Ride received numerous awards throughout her lifetime and after.

  • She received the National Space Society's von Braun Award, the Lindbergh Eagle by the Charles A. Lindbergh Fund, and the NCAA's Theodore Roosevelt Award.
  • She was inducted into the National Women's Hall of Fame and the Astronaut Hall of Fame and was awarded the NASA Space Flight Medal twice.
  • Elementary schools in the United States were named after her, including Sally Ride Elementary School in The Woodlands, Texas, and Sally Ride Elementary School in Germantown, Maryland.
  • In 1984, she received the Samuel S. Beard Award for Greatest Public Service by an Individual 35 Years or Under, an award given out annually by Jefferson Awards. * California Governor Arnold Schwarzenegger and First Lady Maria Shriver inducted Ride into the California Hall of Fame at the California Museum for History, Women, and the Arts on December 6, 2006.
  • The following year she was inducted into the National Aviation Hall of Fame in Dayton, Ohio.
  • In December 2012, the Space Foundation bestowed upon Ride its highest honor, the General James E. Hill Lifetime Space Achievement Award.
  • In April 2013, the United States Navy announced that a research ship would be named in honor of Ride. The RV Sally Ride (AGOR-28) was christened by O'Shaughnessy on August 9, 2014, and delivered to the Scripps Institution of Oceanography in 2016. It was the first vessel in the research fleet to be named after a female scientist.
  • A "National Tribute to Sally Ride" was held at the John F. Kennedy Center for the Performing Arts in Washington, D.C., on May 20, 2013. That day, President Barack Obama announced that Ride would receive the Presidential Medal of Freedom, the highest civilian award in the United States.
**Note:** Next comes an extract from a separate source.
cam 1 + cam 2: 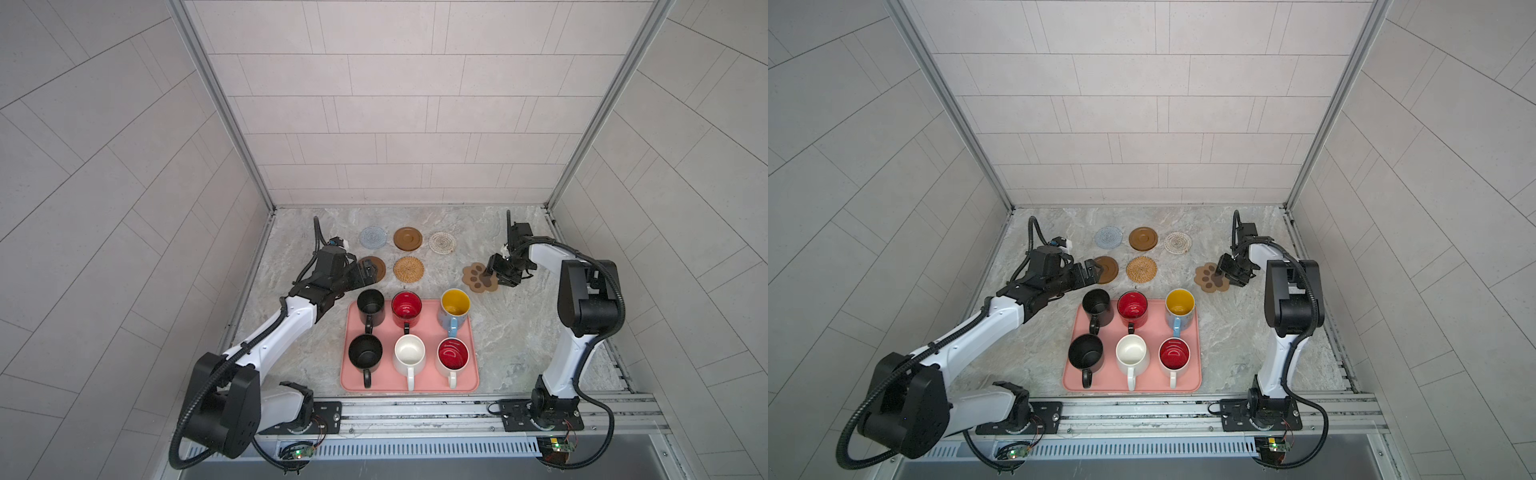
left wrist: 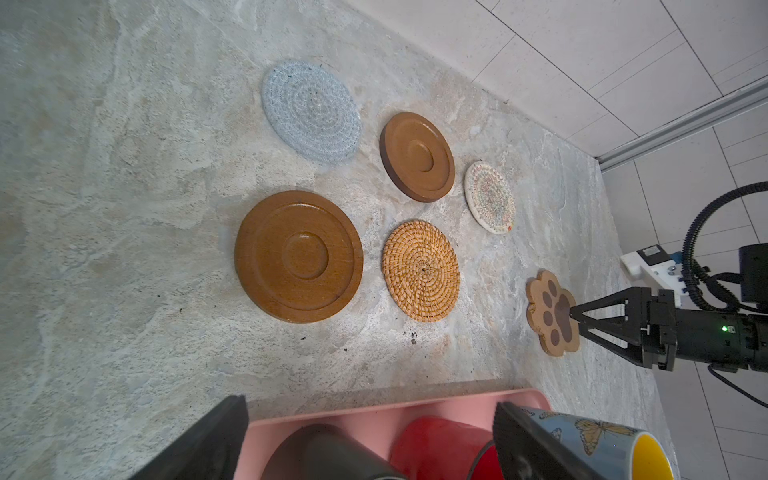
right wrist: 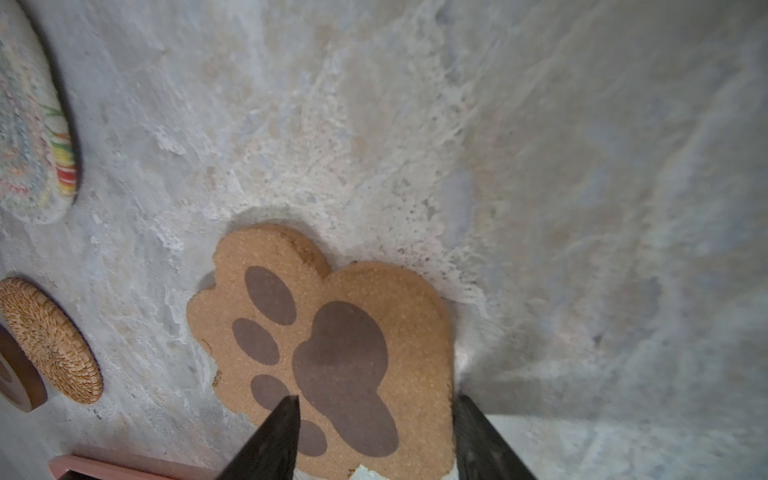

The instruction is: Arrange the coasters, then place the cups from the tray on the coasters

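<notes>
Coasters (image 1: 408,269): five are set in two rows; the paw-shaped coaster (image 1: 480,279) lies apart, straddled by the right gripper (image 3: 378,399), jaws half spread. The left gripper (image 2: 370,415) is spread wide, empty. Six cups (image 1: 409,351) are left on the tray (image 1: 432,382).

Soft, even light fills both top views; shadows are pale. The walls (image 1: 104,166) look bent near the edges. In the right wrist view the marble table (image 3: 602,187) looks blurry, with a grey shadow beside the paw-shaped coaster (image 3: 407,311).
</notes>
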Motion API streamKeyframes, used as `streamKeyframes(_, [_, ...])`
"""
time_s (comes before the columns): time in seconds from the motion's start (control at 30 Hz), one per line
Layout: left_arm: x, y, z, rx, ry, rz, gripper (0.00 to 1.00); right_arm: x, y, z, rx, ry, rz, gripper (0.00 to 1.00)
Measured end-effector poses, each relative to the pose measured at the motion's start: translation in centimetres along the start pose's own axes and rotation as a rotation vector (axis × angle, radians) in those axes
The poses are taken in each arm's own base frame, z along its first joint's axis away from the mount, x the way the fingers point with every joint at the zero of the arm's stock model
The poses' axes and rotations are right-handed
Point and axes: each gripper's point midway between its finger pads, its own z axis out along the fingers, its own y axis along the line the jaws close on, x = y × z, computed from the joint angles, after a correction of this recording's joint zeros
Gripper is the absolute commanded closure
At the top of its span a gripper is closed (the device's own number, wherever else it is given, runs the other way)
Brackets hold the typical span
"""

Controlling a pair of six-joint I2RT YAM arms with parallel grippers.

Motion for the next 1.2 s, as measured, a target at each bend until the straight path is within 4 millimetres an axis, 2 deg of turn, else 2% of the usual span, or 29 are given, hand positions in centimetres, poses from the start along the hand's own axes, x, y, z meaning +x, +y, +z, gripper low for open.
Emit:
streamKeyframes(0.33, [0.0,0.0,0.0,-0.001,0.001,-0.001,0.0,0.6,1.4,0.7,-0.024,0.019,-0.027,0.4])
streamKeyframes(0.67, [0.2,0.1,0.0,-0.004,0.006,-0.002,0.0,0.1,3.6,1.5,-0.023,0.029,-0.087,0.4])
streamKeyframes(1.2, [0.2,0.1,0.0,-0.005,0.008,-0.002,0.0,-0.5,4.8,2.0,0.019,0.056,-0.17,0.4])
The medal was presented to O'Shaughnessy in a ceremony at the White House on November 20, 2013.
  • In July 2013, Flying magazine ranked Ride at number 50 on their list of the "51 Heroes of Aviation".
  • For their first match of March 2019, the women of the United States women's national soccer team each wore a jersey with the name of a woman they were honoring on the back; Tierna Davidson chose the name of Sally Ride.
  • Ride was inducted into the Legacy Walk, an outdoor public display in Chicago that celebrates LGBT history and people, in 2014.
  • She was honored with a Google Doodle on what would have been her 64th birthday in 2015. It was reused on International Women's Day in 2017.
  • Stanford University's Serra House located in Lucie Stern Hall was renamed the Sally Ride House in 2019. T
  • he U.S. Postal Service issued a first-class postage stamp honoring her in 2018, and Ride appeared as one of the first two honorees of the American Women quarters series in March 2022. She was the first known LGBT person to appear on U.S. currency.
  • On 1 April 2022, a satellite named after Ride (ÑuSat 27 or "Sally", COSPAR 2022-033R) was launched into space as part of the Satellogic Aleph-1 constellation.
  • The Cygnus spacecraft used for the NG-18 mission was named the S.S. Sally Ride in her honor. It launched successfully on November 7, 2022.